■ EXERCISE DESCRIPTION ■
Would you output all the data exactly as it stands?

■ GIVEN INFORMATION ■
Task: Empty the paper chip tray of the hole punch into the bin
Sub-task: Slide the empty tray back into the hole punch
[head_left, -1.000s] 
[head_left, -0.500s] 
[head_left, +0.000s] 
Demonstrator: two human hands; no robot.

■ RESPONSE TO THE EXERCISE ■
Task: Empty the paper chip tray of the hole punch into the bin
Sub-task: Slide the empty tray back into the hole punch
[head_left, -1.000s] 
[head_left, -0.500s] 
[head_left, +0.000s] 
Demonstrator: two human hands; no robot.

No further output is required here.